Does that make it ok? No. You know the answer is no.
You as an adult also know that it isn’t ok to ever hit anyone. Not even animals. You probably even tell your children that hitting is not okay. Like “Timmy, please don’t hit the dog”

So HOW did children become the ONLY beings we are allowed to hit? And yes, the ONLY reason you think it is okay to hit children and no one else is because of societal conditioning. Society generally accepts this behavior from adults. You know you will not get in trouble so you think it must be ok. But it is not okay in more than 50 countries in the world (52 to be exact)

If you believe for one second that small children (or anyone for that matter) need to be hit in order to do good and learn respect…then that is the saddest thing I have ever heard. What type of reality must one live in to believe people need to be hurt to be good? It is a reality I am so glad I don’t buy into. Humans are so much better than that, trust me. Children learn things like respect when they see the people they look up to being respectful. That includes being respectful to them. They learn what YOU model. React to them how you want them to react to others. Makes sense, right?

And before you come at me saying that I need to mind my own business and let people parent how they want to parent, I want to tell you that hitting is not parenting. 

“Let people parent how they want to parent” is for things like what time your kids go to bed or if you let them eat a whole box of Easter eggs or if you don’t allow them sugar. You cannot say that when you are being violent to children.

And I will say this one more time. HITTING ANYONE IS VIOLENT. I will defend the right of children over your assumed “right” to hurt them. If someone starves their child of food, do you protest, “let people parent how they want to parent?!”

Maybe (hopefully) by now something has gotten through to you. If not, then maybe nothing will and I feel sad that you feel so adamant to hurt the people you love.

But if you feel the fog lifting a little, I think I know where you might be right now:

“Well then what do I do?!” If I am not spanking them, then how will they listen to me, is what you might be thinking.

This process of unlearning doesn’t happen overnight. Your entire paradigm around children and parenting will have to shift.

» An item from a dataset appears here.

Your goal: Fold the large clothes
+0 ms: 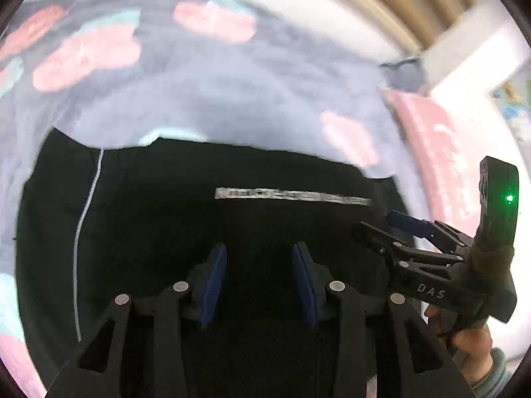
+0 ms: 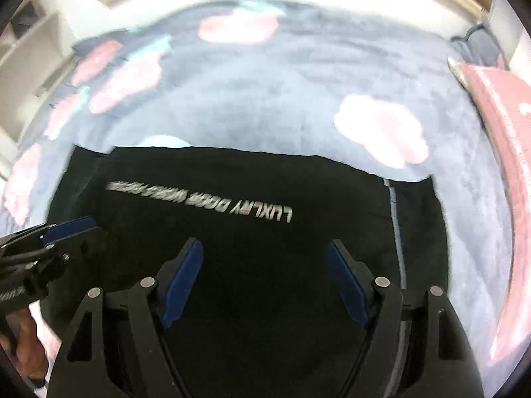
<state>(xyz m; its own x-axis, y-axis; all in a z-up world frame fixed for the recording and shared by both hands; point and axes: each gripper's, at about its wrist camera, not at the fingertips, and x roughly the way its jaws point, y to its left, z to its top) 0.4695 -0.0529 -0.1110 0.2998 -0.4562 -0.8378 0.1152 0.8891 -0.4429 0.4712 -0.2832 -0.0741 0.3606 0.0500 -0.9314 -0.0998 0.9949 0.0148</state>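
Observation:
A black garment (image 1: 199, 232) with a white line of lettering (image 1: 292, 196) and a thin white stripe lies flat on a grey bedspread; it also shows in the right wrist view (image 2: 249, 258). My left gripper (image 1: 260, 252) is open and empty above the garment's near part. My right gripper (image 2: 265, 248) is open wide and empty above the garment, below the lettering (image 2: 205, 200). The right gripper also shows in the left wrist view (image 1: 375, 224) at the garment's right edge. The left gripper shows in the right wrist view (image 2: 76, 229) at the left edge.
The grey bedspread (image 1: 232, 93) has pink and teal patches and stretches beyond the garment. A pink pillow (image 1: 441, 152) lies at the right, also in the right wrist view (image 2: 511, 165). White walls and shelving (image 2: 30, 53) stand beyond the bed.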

-Connection will have to be your priority above all else.

-You wil have to have a deep understanding for child development and how their brains work.

-You will have to look at your own trauma that has you choosing to hit your children, and work to heal that.

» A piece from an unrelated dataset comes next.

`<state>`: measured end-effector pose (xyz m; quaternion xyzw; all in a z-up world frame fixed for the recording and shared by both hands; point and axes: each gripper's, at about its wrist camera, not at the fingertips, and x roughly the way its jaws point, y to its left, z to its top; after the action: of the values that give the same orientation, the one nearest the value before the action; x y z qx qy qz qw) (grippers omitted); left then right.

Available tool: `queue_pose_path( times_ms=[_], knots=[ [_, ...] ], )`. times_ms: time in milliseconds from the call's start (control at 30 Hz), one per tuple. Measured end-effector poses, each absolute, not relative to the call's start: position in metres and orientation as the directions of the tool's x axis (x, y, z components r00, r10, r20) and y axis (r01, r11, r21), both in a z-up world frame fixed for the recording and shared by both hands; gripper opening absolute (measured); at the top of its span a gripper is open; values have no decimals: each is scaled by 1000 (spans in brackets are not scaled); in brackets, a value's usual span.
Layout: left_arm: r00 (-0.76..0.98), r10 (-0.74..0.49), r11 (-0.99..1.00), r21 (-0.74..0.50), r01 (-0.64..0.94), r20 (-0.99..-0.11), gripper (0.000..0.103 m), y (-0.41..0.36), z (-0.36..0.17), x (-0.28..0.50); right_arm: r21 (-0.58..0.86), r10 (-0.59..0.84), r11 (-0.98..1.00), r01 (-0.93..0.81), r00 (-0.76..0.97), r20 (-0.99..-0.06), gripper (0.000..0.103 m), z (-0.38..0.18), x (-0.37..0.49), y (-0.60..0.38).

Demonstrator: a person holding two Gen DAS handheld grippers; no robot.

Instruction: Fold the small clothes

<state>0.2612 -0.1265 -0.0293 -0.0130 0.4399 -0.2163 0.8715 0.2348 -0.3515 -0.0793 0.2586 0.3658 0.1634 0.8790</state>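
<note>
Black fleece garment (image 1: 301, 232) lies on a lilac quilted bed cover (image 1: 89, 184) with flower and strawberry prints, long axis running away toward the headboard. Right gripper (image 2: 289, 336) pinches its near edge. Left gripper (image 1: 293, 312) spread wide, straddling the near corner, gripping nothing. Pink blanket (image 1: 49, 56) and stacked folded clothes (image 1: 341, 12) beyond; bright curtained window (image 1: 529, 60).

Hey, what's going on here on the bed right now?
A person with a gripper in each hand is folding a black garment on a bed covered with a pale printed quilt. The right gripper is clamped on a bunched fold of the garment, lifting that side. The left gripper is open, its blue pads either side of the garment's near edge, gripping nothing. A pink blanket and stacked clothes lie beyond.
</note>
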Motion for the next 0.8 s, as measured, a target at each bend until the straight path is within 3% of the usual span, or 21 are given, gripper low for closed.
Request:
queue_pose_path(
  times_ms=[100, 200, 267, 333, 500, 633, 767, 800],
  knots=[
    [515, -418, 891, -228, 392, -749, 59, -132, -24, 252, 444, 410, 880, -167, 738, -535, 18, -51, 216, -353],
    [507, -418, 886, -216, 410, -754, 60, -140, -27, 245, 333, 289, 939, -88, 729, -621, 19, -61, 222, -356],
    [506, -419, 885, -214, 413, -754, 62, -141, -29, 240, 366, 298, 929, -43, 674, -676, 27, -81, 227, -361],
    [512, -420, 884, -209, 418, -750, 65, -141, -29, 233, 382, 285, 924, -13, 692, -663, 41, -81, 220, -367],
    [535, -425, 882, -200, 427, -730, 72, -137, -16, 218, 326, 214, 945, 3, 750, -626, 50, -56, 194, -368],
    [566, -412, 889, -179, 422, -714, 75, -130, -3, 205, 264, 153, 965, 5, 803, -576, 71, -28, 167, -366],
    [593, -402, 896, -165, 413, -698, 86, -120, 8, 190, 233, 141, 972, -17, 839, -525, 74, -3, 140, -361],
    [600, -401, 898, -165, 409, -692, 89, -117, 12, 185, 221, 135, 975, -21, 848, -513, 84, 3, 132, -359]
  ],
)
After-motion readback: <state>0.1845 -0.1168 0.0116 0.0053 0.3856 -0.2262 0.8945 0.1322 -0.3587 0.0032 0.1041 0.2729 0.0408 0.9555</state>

-You might have to make decisions that totally rearrange your life in order to make life a more conducive environment for connection and peace.

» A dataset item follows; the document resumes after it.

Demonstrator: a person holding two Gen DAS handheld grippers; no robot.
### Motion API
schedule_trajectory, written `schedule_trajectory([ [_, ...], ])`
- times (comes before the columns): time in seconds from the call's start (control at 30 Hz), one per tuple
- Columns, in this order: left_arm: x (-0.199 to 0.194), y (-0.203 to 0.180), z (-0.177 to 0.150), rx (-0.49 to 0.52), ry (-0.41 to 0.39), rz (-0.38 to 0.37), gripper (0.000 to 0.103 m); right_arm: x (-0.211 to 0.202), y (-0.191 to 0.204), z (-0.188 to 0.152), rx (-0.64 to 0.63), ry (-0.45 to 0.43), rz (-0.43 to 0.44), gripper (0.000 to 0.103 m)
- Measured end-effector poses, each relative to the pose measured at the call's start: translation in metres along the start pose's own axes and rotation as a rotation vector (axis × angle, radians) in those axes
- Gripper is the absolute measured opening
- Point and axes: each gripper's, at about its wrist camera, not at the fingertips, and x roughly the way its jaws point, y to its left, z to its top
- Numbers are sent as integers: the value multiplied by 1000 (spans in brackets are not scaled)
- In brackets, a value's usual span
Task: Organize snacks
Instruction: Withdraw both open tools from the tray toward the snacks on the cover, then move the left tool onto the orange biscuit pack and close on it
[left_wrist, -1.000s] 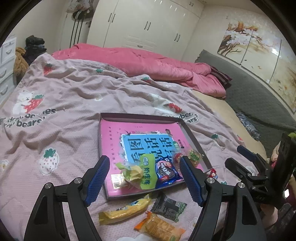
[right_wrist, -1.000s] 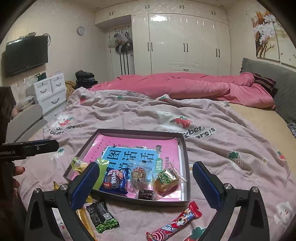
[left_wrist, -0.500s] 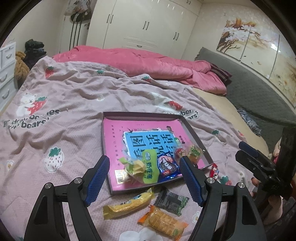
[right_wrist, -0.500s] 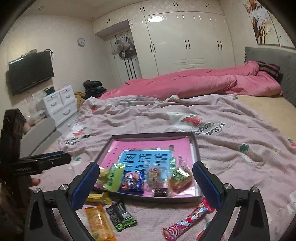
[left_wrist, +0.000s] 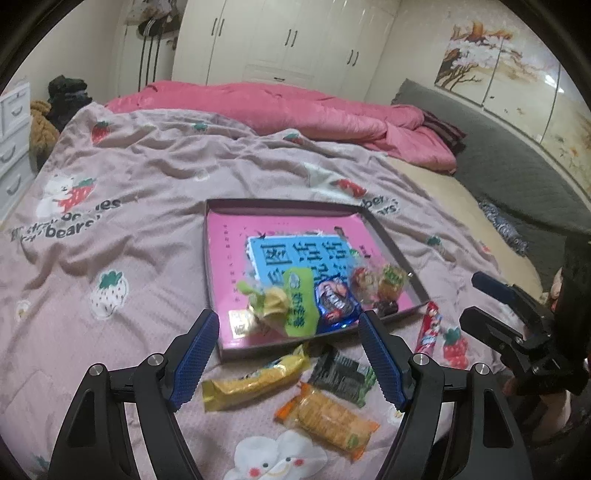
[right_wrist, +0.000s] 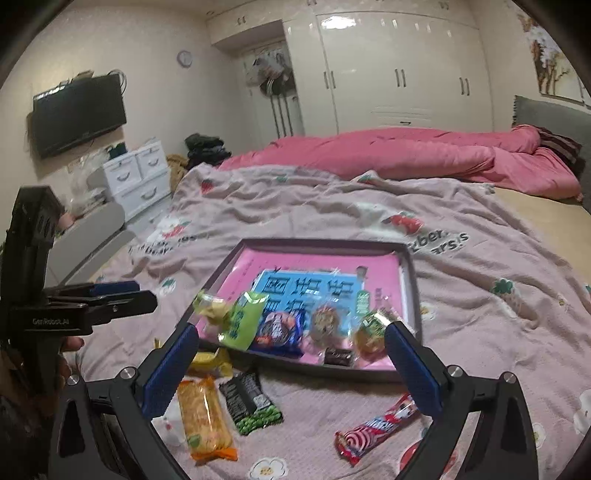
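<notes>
Both grippers, left (left_wrist: 288, 360) and right (right_wrist: 291, 365), held their fingers wide with nothing between them. Several snacks already sat at the near end of the box (right_wrist: 412, 280) on the bed; four lay loose on the blanket before it. The cracker pack (left_wrist: 328, 415) lay just below the left fingers, the red bar (right_wrist: 378, 426) beneath the right. The next move probably called for lowering onto one and closing.

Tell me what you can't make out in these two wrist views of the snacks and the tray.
- Yellow packet, right wrist view: mostly hidden behind the right gripper's left finger.
- Black packet, left wrist view: one end covered by the left gripper's right finger.
- Small dark candy in the tray: too small to identify.
- Blue packet: label blurred, unreadable.
- Red candy bar, left view: lower end hidden behind the finger.
</notes>
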Motion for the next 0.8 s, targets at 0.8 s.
schedule_trajectory([
  [0.8, 12, -23, -36, 26, 104, 34, 79, 12, 5, -23, -36, 71, -21, 101],
])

-You will have to put “vulnerability” in your parenting toolbox.

Not using any form of punishment to raise humans is totally foreign to those who have never seen it done, or who were not raised that way themselves. It is literally not a foundation of this society. Treating children like humans is, seemingly, unfortunately, a revolutionary act in this day and age. But it is the most beautiful thing to witness if you just trust the process and trust children.

Three things you can do to begin your journey into becoming a more peaceful and connectable parent:

    1. Read Read Read
    2. Make not hitting your bottom line. No matter what, you will not hit. Time-outs will only be for you to take a deep breath when feeling overwhelmed. You will actively seek any kind of support you need (friends, childcare, therapy, etc.) to become a more peaceful parent.
    3. Have faith in yourself and your abilities. Being a parent can be tough- I don’t need to tell you that. But by being gentle with yourself you will also be gentler with your kids

 

 

 

One Reply to “#Spanking IS hitting”

  • All valid points and it gets you thinking. When i look at spanking/hitting for little kids, i feel as though early on when a child is incapable of understanding what they have done is wrong or dangerous, the only mechanism to deter them at least in my opinion is a spanking. I take my son for example who is autistic non-verbal. He’s fearless and takes risks with his safety and i cant explain to him why his some of what he does is unacceptable. I feel like it’s the lesser of 2 evils when trying to ensure he doesnt suffer an injury.